Ce mercredi matin, Tristane Banon a annoncé qu'elle abandonnait toute poursuite contre Dominique Strauss-Kahn, qu'elle accuse de tentative de viol. Alors que la justice a reconnu les faits d'agression sexuelle, prescrits depuis cinq ans, la journaliste et écrivaine affirme qu'elle continuera à se battre pour les femmes victimes, et notamment pour obtenir un allongement du délai de prescription des agressions sexuelles.

Suivant les conseils de son avocat, Tristane Banon ne se constituera pas partie civile dans un procès contre DSK. Elle l'a annoncé ce mercredi lors de La matinale de Canal +. "Le parquet a reconnu qu'il y avait eu agression sexuelle mais qu'il ne pouvait pas poursuivre" a-t-elle rappelé. L'ancien directeur du FMI "est officiellement un agresseur sexuel, même si je continue à dire que c'était une tentative de viol" a-t-elle insisté.
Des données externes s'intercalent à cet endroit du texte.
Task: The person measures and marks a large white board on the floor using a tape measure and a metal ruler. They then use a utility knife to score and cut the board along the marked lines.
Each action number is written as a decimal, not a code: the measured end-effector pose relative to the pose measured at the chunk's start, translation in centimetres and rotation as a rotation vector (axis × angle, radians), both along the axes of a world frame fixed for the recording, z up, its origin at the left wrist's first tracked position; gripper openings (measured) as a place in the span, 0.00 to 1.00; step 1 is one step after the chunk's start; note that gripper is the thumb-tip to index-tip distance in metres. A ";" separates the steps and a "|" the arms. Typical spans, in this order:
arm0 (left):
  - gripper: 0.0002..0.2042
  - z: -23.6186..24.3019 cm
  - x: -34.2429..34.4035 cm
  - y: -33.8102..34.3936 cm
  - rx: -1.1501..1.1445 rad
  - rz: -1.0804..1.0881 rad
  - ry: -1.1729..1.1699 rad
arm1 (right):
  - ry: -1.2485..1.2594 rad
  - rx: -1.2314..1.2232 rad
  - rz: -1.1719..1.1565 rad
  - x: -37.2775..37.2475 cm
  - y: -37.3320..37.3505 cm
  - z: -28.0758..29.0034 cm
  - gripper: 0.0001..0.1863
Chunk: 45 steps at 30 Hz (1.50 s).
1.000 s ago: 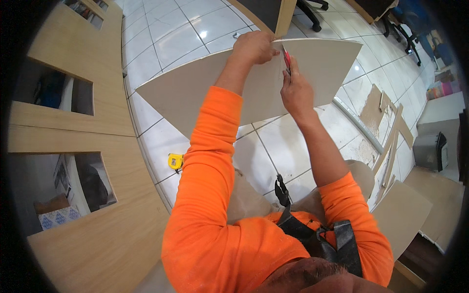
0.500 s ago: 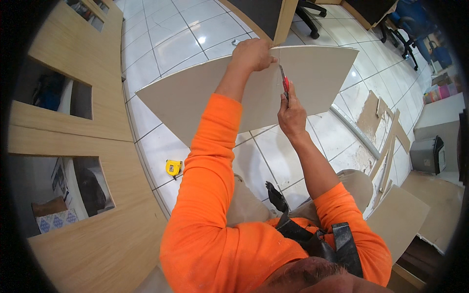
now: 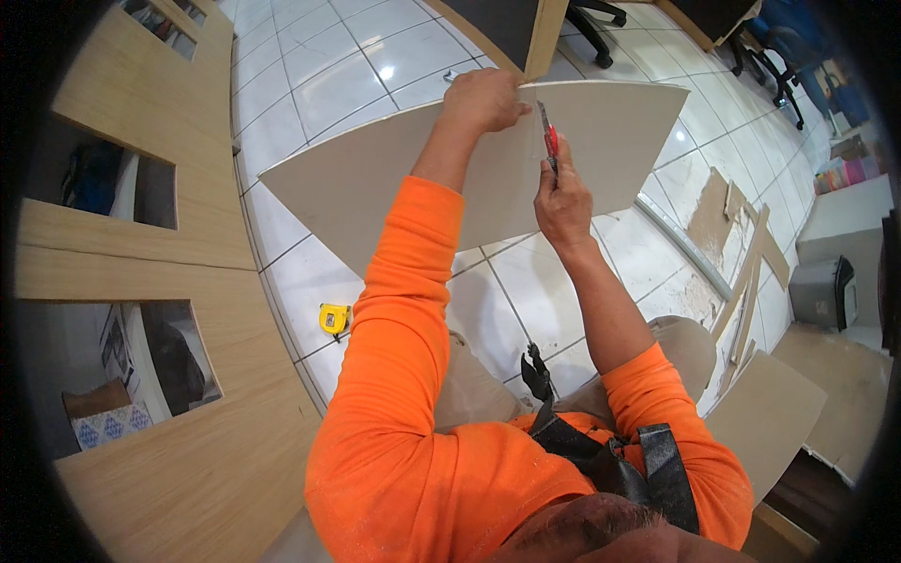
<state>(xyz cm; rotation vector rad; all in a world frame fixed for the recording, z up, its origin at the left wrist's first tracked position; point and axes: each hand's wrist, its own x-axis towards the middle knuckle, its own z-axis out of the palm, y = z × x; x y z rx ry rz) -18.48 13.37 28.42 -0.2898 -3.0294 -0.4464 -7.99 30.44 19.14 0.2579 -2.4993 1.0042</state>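
A wide, pale plasterboard sheet (image 3: 450, 188) stands on edge in front of me, tilted, with a faint line running down from its top edge near the middle. My left hand (image 3: 483, 101) grips that top edge just left of the line, fingers closed over it. In my right hand (image 3: 565, 208) is a red utility knife (image 3: 552, 143), blade pointing up at the sheet's face just below the top edge. Whether the blade touches the board I cannot tell. A yellow tape measure (image 3: 334, 319) lies on the tiled floor left of my knees.
Wooden panelling with cut-out openings (image 3: 141, 357) runs along the left. To the right, a long metal strip (image 3: 690, 251) and board offcuts (image 3: 751, 281) lie on dusty tiles, near a grey bin (image 3: 817, 293). A desk panel (image 3: 535, 47) and chair bases (image 3: 601, 52) stand beyond the sheet.
The sheet's top edge has risen slightly in the picture. My right hand and the knife have shifted a little right, and the black strap at my waist has swung right.
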 end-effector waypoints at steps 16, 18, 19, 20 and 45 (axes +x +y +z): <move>0.19 -0.5 0.2 0.0 -0.017 -0.092 0.066 | -0.294 0.255 -0.022 -0.4 -0.9 5.0 0.29; 0.20 -0.3 0.4 0.4 -0.023 -0.053 0.041 | -0.337 0.307 -0.018 -0.8 -0.9 5.3 0.29; 0.20 -0.2 0.4 0.6 -0.029 -0.032 0.034 | -0.330 0.315 -0.017 -1.0 -0.8 5.3 0.29; 0.20 -0.3 0.4 0.5 -0.025 -0.006 0.019 | -0.324 0.322 -0.015 -1.1 -0.8 5.3 0.29; 0.27 -4.0 -0.1 -1.0 0.024 -0.110 -0.239 | -0.233 0.099 0.015 1.4 -0.2 -2.2 0.28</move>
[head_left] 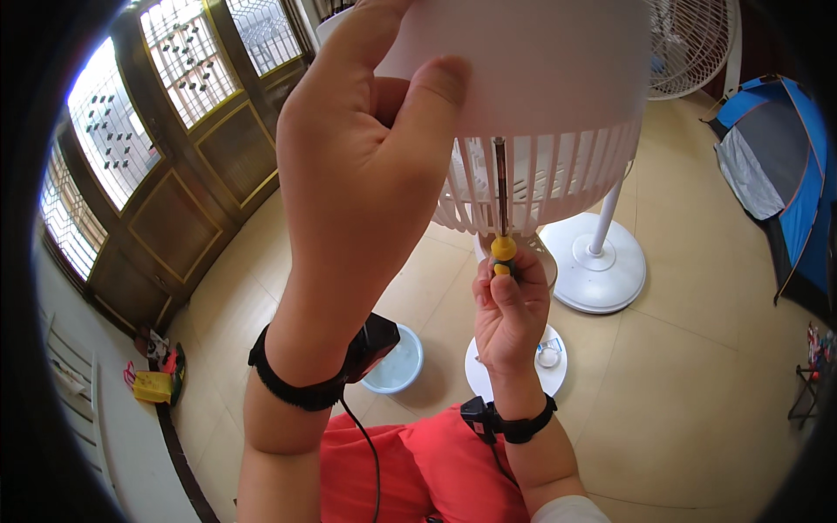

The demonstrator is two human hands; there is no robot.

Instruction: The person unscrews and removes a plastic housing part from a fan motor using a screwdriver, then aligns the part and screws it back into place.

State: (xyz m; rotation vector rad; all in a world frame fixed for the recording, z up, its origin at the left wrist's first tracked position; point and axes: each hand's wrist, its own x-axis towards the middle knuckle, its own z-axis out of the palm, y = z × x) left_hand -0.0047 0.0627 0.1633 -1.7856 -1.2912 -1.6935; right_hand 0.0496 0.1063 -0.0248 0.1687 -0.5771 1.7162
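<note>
A white fan head [540,70] with a smooth outer shell and a ribbed grille [575,170] fills the upper middle. My left hand [375,131] is closed on its shell, the thumb pressing the smooth surface; the other fingers are partly hidden. Lower down, my right hand [514,301] grips a screwdriver [502,248] by its yellow and dark handle. Its shaft points straight up along the grille ribs, and the tip reaches the shell's lower rim. Whether it sits in a screw cannot be told.
The fan's round white base [475,375] stands below, bearing a small ring-shaped item [548,354]. Another white stand [602,266] is behind. Left of my knees is a light-blue basin [397,366]. A blue tent [802,166] stands right, dark doors [174,227] left.
</note>
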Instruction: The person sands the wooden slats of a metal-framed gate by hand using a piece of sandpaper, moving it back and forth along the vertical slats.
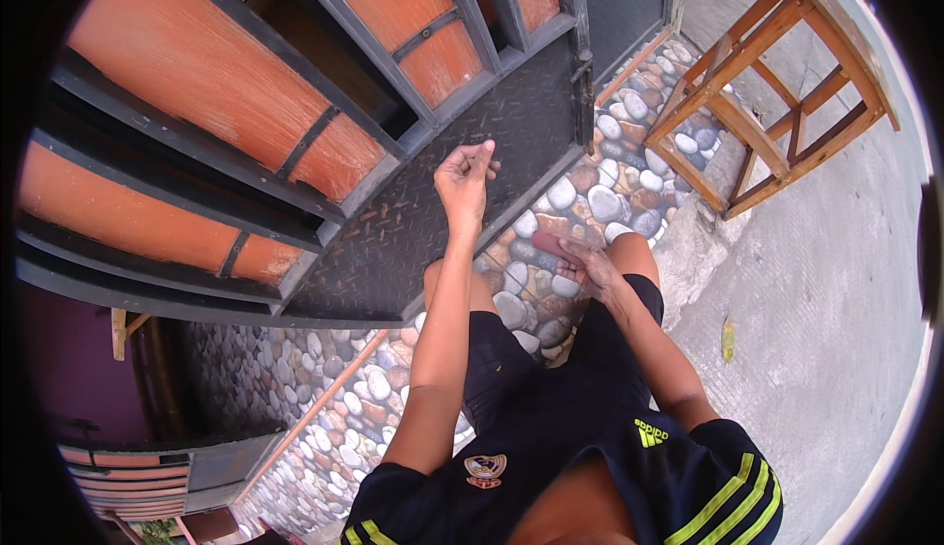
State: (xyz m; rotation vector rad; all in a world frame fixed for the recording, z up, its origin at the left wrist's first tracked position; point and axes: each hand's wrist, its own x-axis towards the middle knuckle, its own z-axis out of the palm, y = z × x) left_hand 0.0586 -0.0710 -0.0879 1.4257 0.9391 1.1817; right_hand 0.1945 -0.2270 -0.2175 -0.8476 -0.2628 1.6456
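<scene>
My left hand [465, 183] is raised in front of a metal gate, its fingers curled in and the thumb pressed against them. Whatever it may hold is hidden. My right hand [588, 268] is lower, near my right knee, closed on a flat reddish-brown piece [554, 244] with a rounded end; it may be folded sandpaper. The gate has a dark patterned lower panel [393, 221], grey bars and orange slats [221, 73]. Brush-like streaks and worn patches show on the orange. Neither hand visibly touches the gate.
A wooden stool-like frame [752, 122] stands tilted in view at the upper right, on grey concrete [787, 368]. Pebble-patterned tiles [605, 201] run along the gate's foot. A yellowish leaf [728, 340] lies on the concrete. A purple wall [74, 368] is at the lower left.
</scene>
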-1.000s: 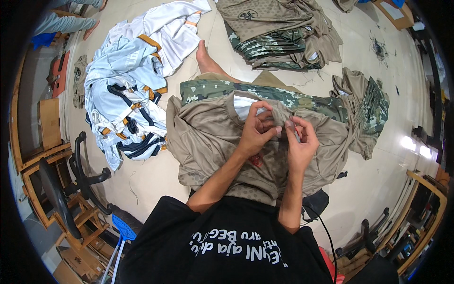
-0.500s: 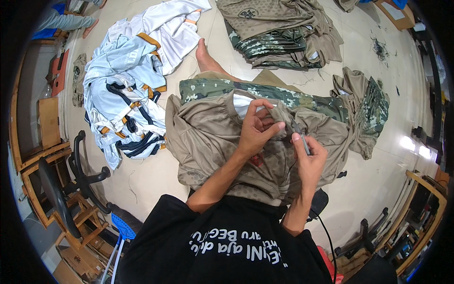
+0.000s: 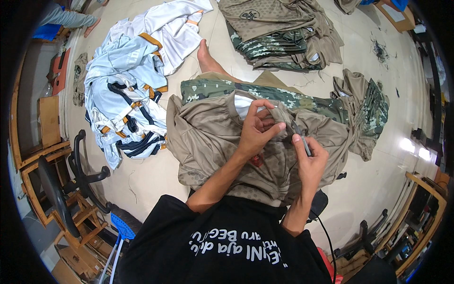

"Je ne vais pas me constituer partie civile, car je voulais être reconnue dans mon statut de victime et c'est fait. Je n'ai pas fait ça pour l'argent ou la gloire", a affirmé celle qui entend aujourd'hui se battre pour les femmes victimes d'agressions sexuelles et de viols. "Je vais soutenir la loi de Marie-Georges Buffet, pour que la prescription de l'agression sexuelle soit la même que la tentative de viol, c'est-à-dire 10 ans" a expliqué Tristane Banon.

Outre ce combat qu'elle entend mener corps et âme, la journaliste confie ne pas parvenir à se "projeter" dans l'avenir. "Cela fait 8 ans que ma vie est suspendue à cause de cet homme et 5 mois que je n'ai plus de vie du tout. Mais je sais que je ne peux plus me taire désormais, désolée pour ceux que je vais déranger" a-t-elle déclaré avant d'espérer que son cas puisse servir à Nafissatou Diallo dans le cadre de la plainte qu'elle a déposée au civil contre DSK.